*** Supplied information Section Begins ***
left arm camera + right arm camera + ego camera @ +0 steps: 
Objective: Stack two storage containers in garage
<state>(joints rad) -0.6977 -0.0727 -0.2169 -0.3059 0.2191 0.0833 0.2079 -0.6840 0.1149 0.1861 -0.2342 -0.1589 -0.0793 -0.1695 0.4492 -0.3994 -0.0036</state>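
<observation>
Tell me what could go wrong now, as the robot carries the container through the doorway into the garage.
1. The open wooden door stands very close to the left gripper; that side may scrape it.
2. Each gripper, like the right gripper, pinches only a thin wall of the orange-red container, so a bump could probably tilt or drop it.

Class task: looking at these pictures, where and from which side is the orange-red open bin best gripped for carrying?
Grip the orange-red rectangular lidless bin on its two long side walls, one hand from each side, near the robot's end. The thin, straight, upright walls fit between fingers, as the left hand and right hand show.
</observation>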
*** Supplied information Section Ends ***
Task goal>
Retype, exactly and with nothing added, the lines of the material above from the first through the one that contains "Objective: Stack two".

Your solution>
left arm camera + right arm camera + ego camera @ +0 steps: 
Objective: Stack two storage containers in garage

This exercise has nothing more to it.